Nun hat der Konzern Südzucker angekündigt, die Fabrik im brandenburgischen Brottewitz im Jahr 2020 schließen zu wollen. Das bedeutet für insgesamt 70 Anbaubetriebe in der Region Mittelsachsen, dass sie ihre Ernte künftig in die Fabrik nach Zeitz transportieren müssten.
Doch der Weg bis dorthin ist mit etwa 100 Kilometern doppelt so lang. „Zwar hat uns der Südzucker-Konzern, mit dem wir einen Liefervertrag und eine -quote vereinbart haben, zunächst versprochen, die Kosten für den Transport würden für uns nicht steigen. Aber so richtig daran glauben kann ich nicht“, sagt Catherine Pabst. Somit wird sich der Anbau der Feldfrucht für die allermeisten Betriebe künftig wohl kaum mehr lohnen und sie wird von den Äckern verschwinden.
Gegen die Schließungspläne regt sich überregional Widerstand. Die Landwirte in der Oschatzer Region haben in der vergangenen Woche demonstriert. Und auch der Verband Sächsisch-Thüringischer Zuckerrübenanbauer, in dem fast alle der insgesamt 84 mittelsächsischen Betriebe organisiert sind, kritisiert die Pläne.
Verbandschef Christian Beyer sagt dazu: „Sollte die Fabrik in Brottewitz geschlossen werden, hätte das nicht nur direkte Auswirkungen auf die Lieferanten aus den Landkreisen Mittelsachsen und Meißen, sonders auch auf alle Anbauer im Verbandsgebiet von Mühlhausen bis Görlitz.“ Diese ließen sich zum aktuellen Zeitpunkt aber noch nicht einschätzen, da viele Faktoren Auswirkungen hätten, nicht zuletzt auch die Entscheidungen der Zuckerrübenanbauer.

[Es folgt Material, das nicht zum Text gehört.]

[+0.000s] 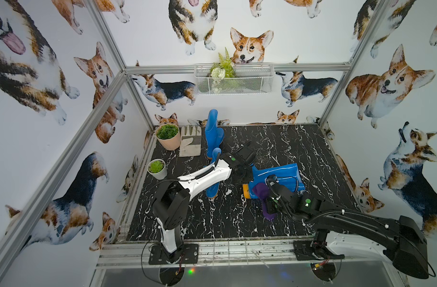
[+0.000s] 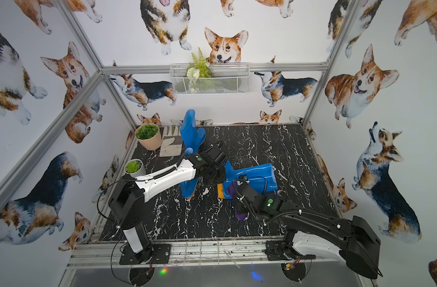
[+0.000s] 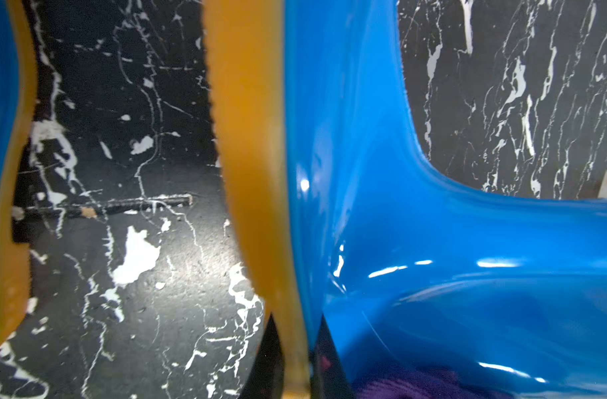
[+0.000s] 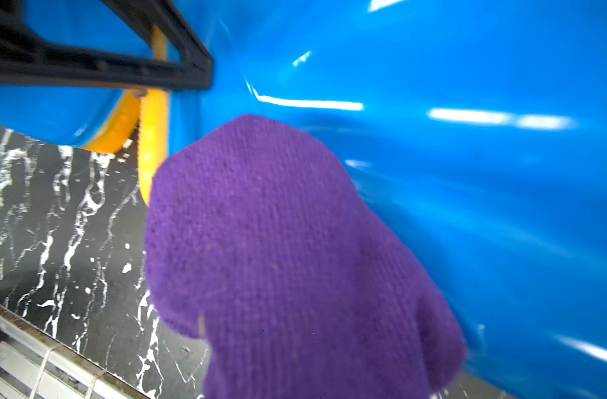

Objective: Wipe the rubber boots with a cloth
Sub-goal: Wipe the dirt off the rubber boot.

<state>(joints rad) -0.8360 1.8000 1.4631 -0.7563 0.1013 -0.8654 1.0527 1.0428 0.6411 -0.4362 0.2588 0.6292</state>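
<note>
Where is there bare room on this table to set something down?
Bare: the table at back right, between the lying boot and the walls, and the front strip near the arm bases. Crowded: back left, with plant pots, glove, standing boots; centre, around lying boot and cloth.

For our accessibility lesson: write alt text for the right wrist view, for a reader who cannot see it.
A purple cloth fills the foreground, lying against the side of a glossy blue boot. The boot's orange-yellow sole and a black, white-veined table show beside it.
</note>
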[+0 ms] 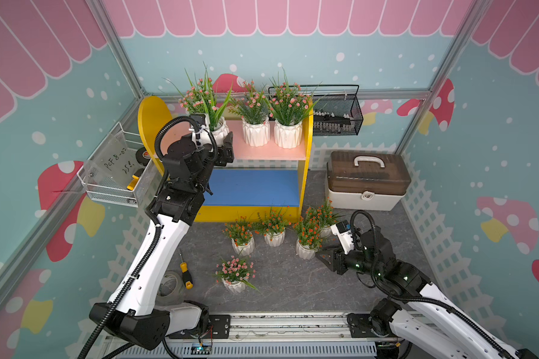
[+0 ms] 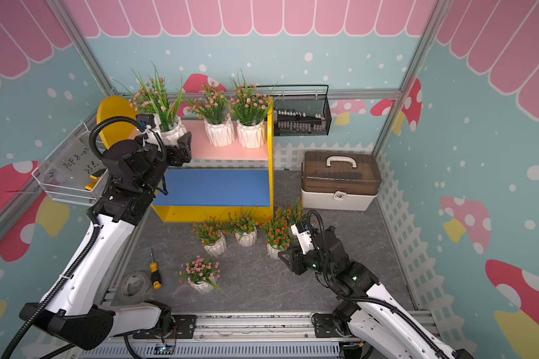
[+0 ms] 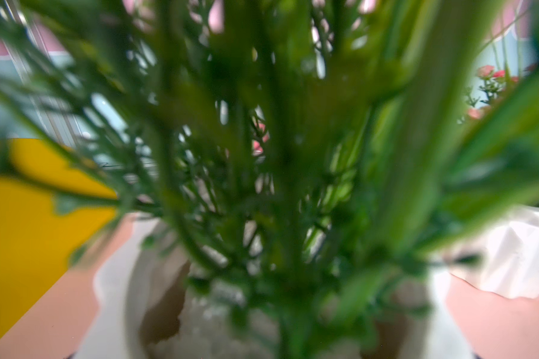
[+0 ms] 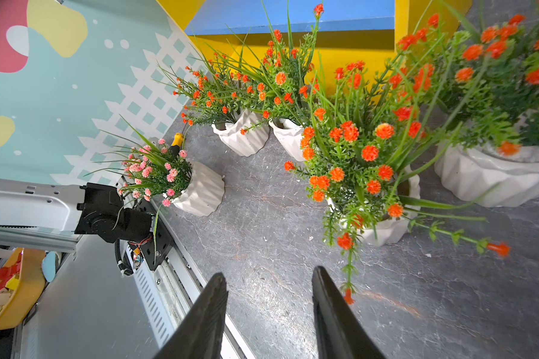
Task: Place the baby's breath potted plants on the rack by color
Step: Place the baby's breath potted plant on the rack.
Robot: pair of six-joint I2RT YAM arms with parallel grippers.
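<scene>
Blurred green stems of a pink plant fill the left wrist view. It stands on the pink top shelf of the rack beside two more pink plants. The left gripper is around its pot, grip unclear. The right gripper hangs open and empty by four orange plants on the floor.

The rack is showing yellow sides, a pink upper board, a blue lower one. Pink-blossomed plants and orange-red plants are sitting in white ribbed pots. The table is looking grey, veined like marble.
</scene>
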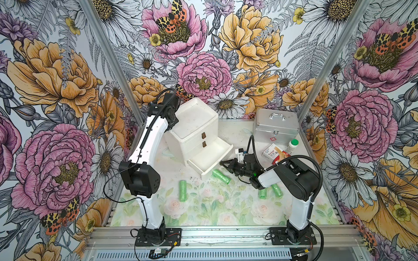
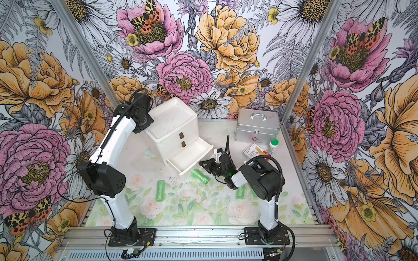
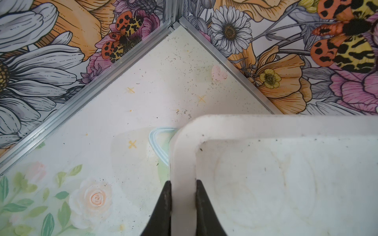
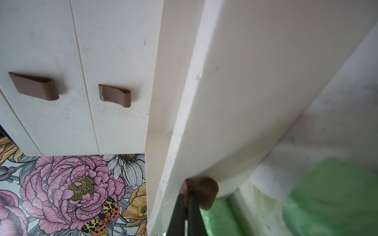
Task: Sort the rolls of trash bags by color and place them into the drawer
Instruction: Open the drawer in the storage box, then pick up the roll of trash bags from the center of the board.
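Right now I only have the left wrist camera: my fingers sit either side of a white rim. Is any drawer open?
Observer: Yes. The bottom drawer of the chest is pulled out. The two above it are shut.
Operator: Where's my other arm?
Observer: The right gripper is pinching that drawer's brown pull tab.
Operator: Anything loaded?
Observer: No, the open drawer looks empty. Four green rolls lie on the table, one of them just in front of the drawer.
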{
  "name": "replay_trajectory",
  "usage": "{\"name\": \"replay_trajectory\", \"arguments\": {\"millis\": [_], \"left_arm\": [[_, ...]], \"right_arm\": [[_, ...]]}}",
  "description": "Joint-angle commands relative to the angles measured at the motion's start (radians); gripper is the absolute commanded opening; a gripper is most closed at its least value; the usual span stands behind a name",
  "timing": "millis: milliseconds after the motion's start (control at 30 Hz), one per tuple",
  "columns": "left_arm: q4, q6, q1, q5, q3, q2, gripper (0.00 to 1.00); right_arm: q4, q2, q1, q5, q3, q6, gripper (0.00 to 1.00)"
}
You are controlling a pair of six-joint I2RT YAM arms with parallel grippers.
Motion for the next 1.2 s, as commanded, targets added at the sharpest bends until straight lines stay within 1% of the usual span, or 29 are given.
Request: {"name": "replay_trajectory", "arguments": {"millis": [0,33,133,167,233,367,467,667,867,1167], "left_arm": [[-0.109,0.011,-0.009,0.17,-0.037,0.049,0.0],[-0.109,0.01,-0.01,0.17,-0.037,0.048,0.0],[-0.109,0.011,-0.01,0.173,-0.033,0.052,0.0],[-0.109,0.008,-0.01,0.174,-0.03,0.052,0.0],[-0.108,0.005,-0.012,0.172,-0.029,0.052,0.0],[-0.108,-0.013,-0.013,0.166,-0.029,0.053,0.0],[-0.108,-0.054,-0.017,0.152,-0.038,0.046,0.0],[-0.104,-0.114,-0.016,0.186,-0.029,0.049,0.0],[-0.101,-0.104,-0.018,0.221,0.0,0.063,0.0],[-0.101,-0.087,-0.018,0.231,-0.01,0.071,0.0]], "right_arm": [[-0.075,-0.082,-0.013,0.029,-0.01,-0.081,0.32],[-0.127,-0.098,-0.012,0.024,0.002,-0.106,0.42],[-0.353,-0.167,-0.011,0.027,0.052,-0.221,0.63],[-0.447,-0.197,-0.009,0.039,0.072,-0.275,0.68],[-0.625,-0.249,-0.001,0.07,0.115,-0.383,0.74],[-0.931,-0.317,0.029,0.152,0.199,-0.592,0.74],[-1.025,-0.339,0.057,0.205,0.209,-0.675,0.74],[-1.098,-0.323,0.136,0.292,0.209,-0.767,0.73],[-1.122,-0.276,0.205,0.369,0.248,-0.827,0.73],[-1.149,-0.171,0.239,0.452,0.336,-0.904,0.7]]}}
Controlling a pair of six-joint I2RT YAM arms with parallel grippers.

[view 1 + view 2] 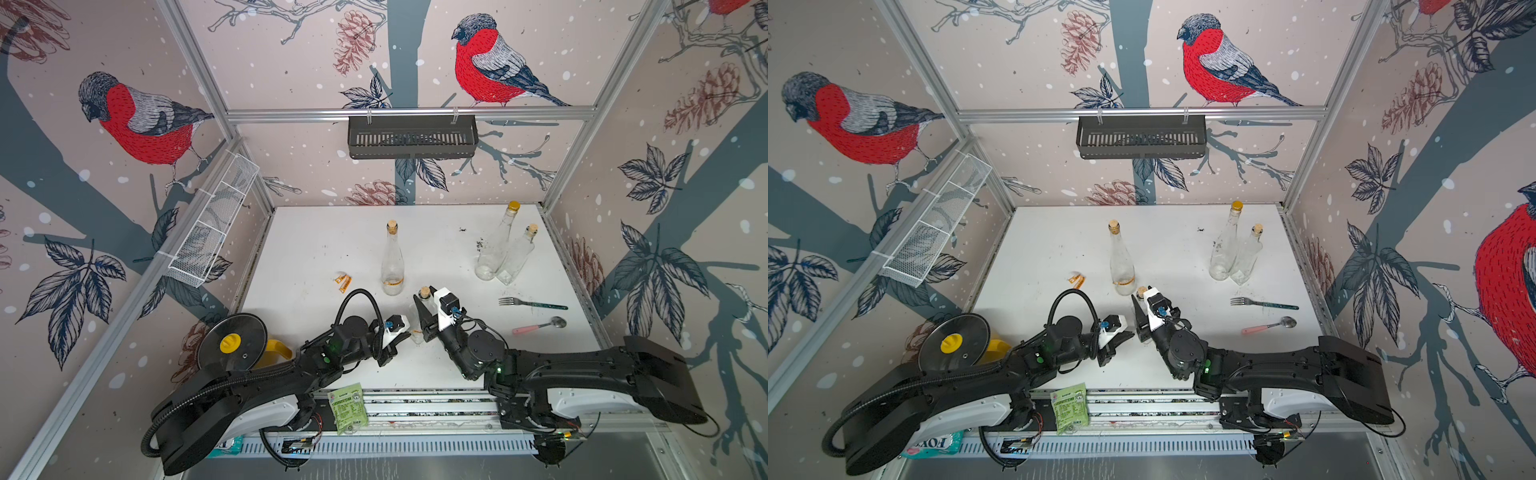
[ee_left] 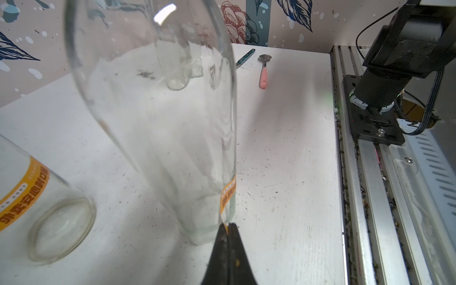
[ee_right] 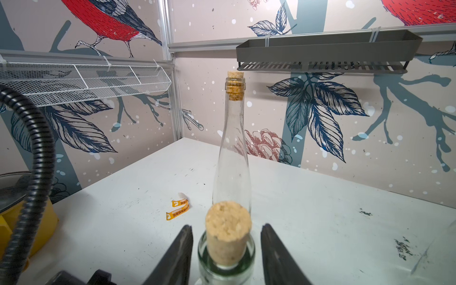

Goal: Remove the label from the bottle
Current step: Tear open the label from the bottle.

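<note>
A clear glass bottle (image 2: 160,123) with a cork (image 3: 228,229) stands near the table's front, between my two grippers (image 1: 417,332). An orange label (image 2: 228,195) clings to its lower side. My left gripper (image 2: 228,225) is shut on the label's lower end, right at the bottle's base (image 1: 406,336). My right gripper (image 3: 227,237) is open around the corked neck, and its fingers (image 3: 180,251) stand clear of the glass on both sides (image 1: 424,301).
A second corked bottle (image 1: 392,266) with an orange band stands just behind. A loose label strip (image 1: 343,281) lies to its left. Two more bottles (image 1: 494,245) stand at the back right. A fork (image 1: 532,304) and a pink-handled spoon (image 1: 540,325) lie at the right.
</note>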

„Mit der Schließung des Standortes Brottewitz wird es für die bisher dorthin liefernden Rübenanbauer schwierig, mit Produzenten in der Nähe anderer Zuckerfabriken konkurrieren zu können“, macht auch Karin Bernhardt, Pressesprecherin im Sächsischen Landesamt für Umwelt Landwirtschaft und Geologie, deutlich.
Für die Agrarbetriebe seien dann alternative Verwertungsmöglichkeiten in der Nähe notwendig, wie beispielsweise zu Biogas, Ethanol, Futtermittel und Stärke. „Aber auch aus ackerbaulicher Sicht würde eine sehr wertvolle Blatt- beziehungsweise Sommerfrucht in den Fruchtfolgen verloren gehen“, gibt sie zu bedenken.
Grund für die Schließungspläne der mehr als 100 Jahre alten Fabrik in Oschatz ist der niedrige Zuckerpreis. Im weltweiten Markt können deutsche Zuckerproduzenten kaum mit den Dumpingpreisen beispielsweise aus Brasilien mithalten.
Der Ausstieg aus dem EU-Quotensystem führte zu liberalisierten Märkten. Das derzeitige Überangebot auf dem Zuckermarkt mit Rekordernten 2016 und 2017, hatte 2018 einen Preisverfall für Zucker zur Folge: Etwa 200 Euro weniger wird für eine Tonne gezahlt. „Ebenso hatte die Dürre 2018 europaweit starke Auswirkungen auf die Erträge.
In Sachsen sanken die Erträge bei Zuckerrüben im Vergleich der letzten zehn Jahre um 24 Prozent“, erklärt Bernhardt. Ob und in welchem Maß dies zur Normalisierung der Preise führen könne, sei noch offen.
Zudem sagt Verbandschef Christian Beyer: „Die wirtschaftliche Stabilität des Südzucker Konzerns erscheint aus unserer Sicht in der aktuellen Situation noch nicht gefährdet.“ Die geplante Fabrikschließung sei die letzte Option, zu der es derzeit aber keinerlei Veranlassung gebe.